MILANO. I centenari del Cilento sbarcano a Milano. In piazza Fontana, nello show-room “Spazio Campania”, si sta svolgendo il convegno “Cilento, terra di centenari”. Un importante evento di promozione turistica organizzato dal Gal Casacastra in collaborazione con la Regione Campania e Rete Destinazione Sud. Introdurrà i lavori il giornalista Vincenzo Rubano. Seguiranno i saluti del sindaco di Cuccaro Vetere Aldo Luongo,  del presidente del Gal Pietro Forte e del presidente di “Rete Destinazione Sud” Michelangelo Lurgi. Interverranno Carmine Pacente (Presidente Commissione Affari Europei, Internazionali e post Expo del Comune di Milano), il professore Salvatore Di Somma (coordinatore del progetto di ricerca sulla longevità nel Cilento), Barbara Meggeto (presidente Legambiente Lombardia), Michele Bonomo di Legambiente Campania, il pizzaiolo Paolo De Simone e il consigliere regionale della Campania Franco Picarone. A seguire verrà inaugurata la mostra fotografica “100 di 100 Vite centenarie del Cilento” curata dal fotografo Danilo Malatesta. 

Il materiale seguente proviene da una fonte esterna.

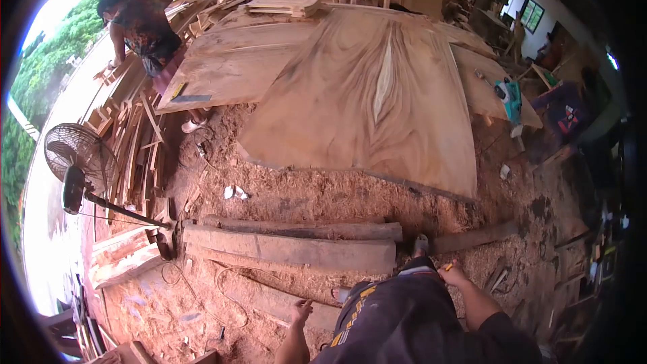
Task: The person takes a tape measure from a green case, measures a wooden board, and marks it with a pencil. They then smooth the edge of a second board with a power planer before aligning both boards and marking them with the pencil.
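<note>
I look down on my own dark trousers (397,317) and a foot (420,246) on sawdust-covered ground. My left hand (301,311) hangs at my side with its fingers apart, holding nothing, above a half-buried plank (269,300). My right hand (455,275) is curled by my hip with a small yellow pencil-like object (447,267) sticking out of it. Rough grey planks (290,251) lie just in front of me. Beyond them a very large pale wooden slab (364,94) lies flat.
Another person (141,23) bends over stacked timber at the far left. A pedestal fan (77,155) stands at the left by offcuts. A teal power tool (509,94) rests on a board at the right. A cable (229,276) snakes over the sawdust.
</note>
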A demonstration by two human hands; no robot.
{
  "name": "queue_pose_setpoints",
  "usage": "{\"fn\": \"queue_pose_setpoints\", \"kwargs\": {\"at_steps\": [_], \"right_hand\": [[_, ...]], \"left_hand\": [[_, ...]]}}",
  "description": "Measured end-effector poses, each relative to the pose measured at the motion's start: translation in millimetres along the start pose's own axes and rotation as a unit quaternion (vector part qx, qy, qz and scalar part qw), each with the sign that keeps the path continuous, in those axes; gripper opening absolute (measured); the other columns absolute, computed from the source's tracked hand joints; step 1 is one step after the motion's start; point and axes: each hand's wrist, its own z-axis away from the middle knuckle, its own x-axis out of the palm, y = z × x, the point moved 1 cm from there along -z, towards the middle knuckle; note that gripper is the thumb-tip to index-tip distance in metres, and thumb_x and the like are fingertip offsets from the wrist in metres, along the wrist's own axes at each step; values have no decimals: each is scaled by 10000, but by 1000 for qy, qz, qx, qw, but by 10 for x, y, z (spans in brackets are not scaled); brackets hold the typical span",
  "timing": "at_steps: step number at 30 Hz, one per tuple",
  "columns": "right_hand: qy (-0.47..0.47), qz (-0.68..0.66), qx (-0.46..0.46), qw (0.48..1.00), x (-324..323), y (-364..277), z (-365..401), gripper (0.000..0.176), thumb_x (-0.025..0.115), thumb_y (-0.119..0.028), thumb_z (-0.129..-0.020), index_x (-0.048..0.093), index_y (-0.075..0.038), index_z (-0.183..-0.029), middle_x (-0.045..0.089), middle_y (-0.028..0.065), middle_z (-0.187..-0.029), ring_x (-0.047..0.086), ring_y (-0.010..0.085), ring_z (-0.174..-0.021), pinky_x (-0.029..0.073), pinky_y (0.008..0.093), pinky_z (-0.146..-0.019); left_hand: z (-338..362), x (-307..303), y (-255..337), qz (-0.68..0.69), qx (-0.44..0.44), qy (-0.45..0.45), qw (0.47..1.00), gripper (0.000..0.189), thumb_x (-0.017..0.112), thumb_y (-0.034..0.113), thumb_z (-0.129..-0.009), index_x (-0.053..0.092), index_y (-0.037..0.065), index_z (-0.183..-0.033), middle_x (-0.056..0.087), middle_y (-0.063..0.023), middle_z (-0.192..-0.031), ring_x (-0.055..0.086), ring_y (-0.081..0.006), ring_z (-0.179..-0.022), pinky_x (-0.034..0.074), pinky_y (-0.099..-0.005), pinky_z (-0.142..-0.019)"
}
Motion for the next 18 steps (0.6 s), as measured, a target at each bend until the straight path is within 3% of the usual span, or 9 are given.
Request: {"fn": "queue_pose_setpoints", "kwargs": {"at_steps": [2, 5, 6, 8, 10, 13, 14, 18], "right_hand": [[-39, -47, 13, 998, -280, -326, 246, 353, 681, -374, -814, 713, -81, -1009, 660, 198, -1150, 596, 341, -1150, 448, 413, -1018], [47, -111, -32, 992, -77, -301, 127, 190, 625, -254, -866, 717, -88, -858, 705, 69, -745, 682, 208, -745, 483, 337, -945], [32, -106, -26, 994, -99, -344, 177, 166, 630, -227, -867, 721, -89, -879, 708, 69, -759, 684, 203, -763, 501, 332, -891], [5, -96, -14, 995, -544, -1019, 650, 131, 639, -173, -871, 729, -90, -919, 715, 71, -788, 688, 194, -797, 536, 322, -781], [18, -107, -52, 993, -436, -923, 559, 133, 644, -150, -867, 731, -96, -952, 719, 76, -824, 690, 193, -832, 534, 323, -793], [48, -130, -96, 986, -298, -813, 456, 132, 654, -139, -855, 728, -96, -955, 720, 88, -889, 689, 200, -859, 531, 325, -796], [57, -139, -108, 983, -259, -781, 443, 129, 658, -146, -853, 727, -94, -949, 719, 89, -887, 688, 203, -854, 531, 328, -793], [66, -113, -148, 980, -262, -646, 404, 131, 683, -184, -832, 717, -86, -913, 710, 102, -877, 687, 226, -841, 532, 341, -776]], "left_hand": [[27, -71, 11, 24, 2, 22, 999, 309, 719, 197, -878, 638, -52, -1042, 660, -107, -770, 630, -169, -614, 531, -280, -581], [-23, -151, -102, 53, 34, 42, 997, 274, 708, 162, -881, 634, -59, -1025, 664, -126, -795, 648, -183, -644, 556, -294, -618], [-19, -244, -158, 90, 33, -26, 995, 287, 703, 142, -876, 632, -68, -1059, 669, -139, -807, 663, -198, -658, 567, -307, -622], [-112, -322, -365, 41, 157, -123, 979, 312, 700, 134, -874, 623, -83, -1085, 674, -145, -821, 674, -208, -669, 574, -315, -619], [19, -210, -184, 69, -52, -62, 994, 350, 685, 124, -878, 602, -116, -1119, 680, -159, -855, 692, -233, -686, 592, -333, -621], [154, -91, -142, 11, -17, -37, 999, 339, 680, 115, -882, 601, -119, -1114, 681, -165, -888, 692, -249, -693, 601, -343, -651], [168, -67, -151, 64, -14, -55, 996, 345, 691, 125, -877, 609, -98, -1128, 687, -172, -941, 694, -251, -753, 589, -321, -679], [111, 20, -198, -38, -13, -71, 997, 353, 607, 332, -931, 645, 69, -1163, 736, -63, -975, 699, -223, -913, 455, -351, -796]]}}
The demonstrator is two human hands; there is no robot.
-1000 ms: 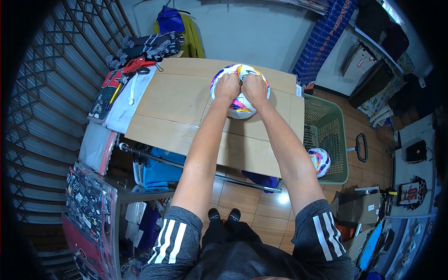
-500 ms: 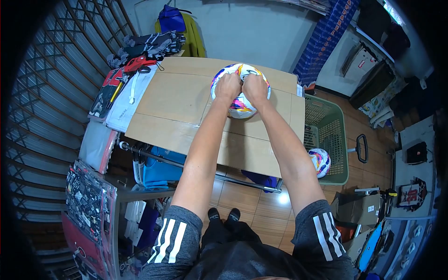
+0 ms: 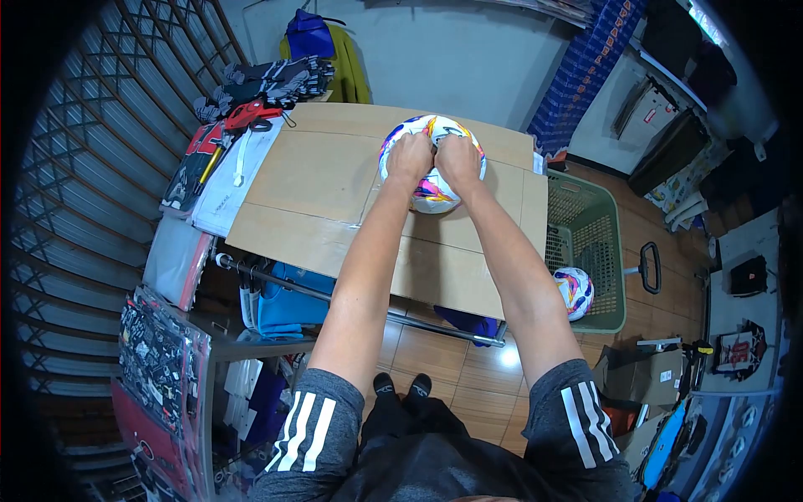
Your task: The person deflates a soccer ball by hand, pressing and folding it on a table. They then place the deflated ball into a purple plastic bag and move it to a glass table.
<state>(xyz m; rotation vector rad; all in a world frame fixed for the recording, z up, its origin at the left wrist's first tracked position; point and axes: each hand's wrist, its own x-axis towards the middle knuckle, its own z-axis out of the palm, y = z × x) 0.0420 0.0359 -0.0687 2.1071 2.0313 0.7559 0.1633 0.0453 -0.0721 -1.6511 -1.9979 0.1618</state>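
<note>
Cardboard-topped table [image 3: 318, 176]: white multicoloured football [image 3: 432, 194] at far middle. Left hand [image 3: 410, 156] and right hand [image 3: 458, 156], fingers curled, grip its top, likely preventing rolling.

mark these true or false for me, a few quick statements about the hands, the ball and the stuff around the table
1. Both the left hand and the right hand are on top of the colourful ball. True.
2. The ball sits on the floor. False: it sits on the cardboard-covered table.
3. The green basket stands to the right of the table. True.
4. The left hand holds the red tool. False: the tool lies at the table's far left corner, apart from both hands.
5. A second ball shows at the basket. True.
</note>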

“Il nostro obiettivo – ha spiegato Aldo Luongo, sindaco di Cuccaro –  è promuovere il nostro territorio, sostenere  le aziende agricole, i prodotti a chilometro zero, le imprese locali e soprattutto lo stile di vita dei nostri nonni. È necessario custodire i valori di un tempo e farli conoscere alle nuove generazioni”.  Il lavoro è collegato tra l’altro al Progetto di Ricerca Scientifica C.I.A.O. sullo studio della longevità nel Cilento – che vede coinvolte le Università di San Diego in California, la Sapienza di Roma e Lund di Malmoe in Svezia. “L’evento a Milano – ha spiegato Pietro Forte, presidente del Gal Casacastra – è un’occasione importante per far conoscere la nostra realtà anche fuori dal contesto regionale. Lo stile di vita dei nostri nonni è studiato in tutto il mondo e ci rende unici dal punto di vista della longevità. Soprattutto in America vogliono capire perché nel Cilento si vive a lungo. Vivere bene significa anche una importante diminuzione dei costi sanitari”.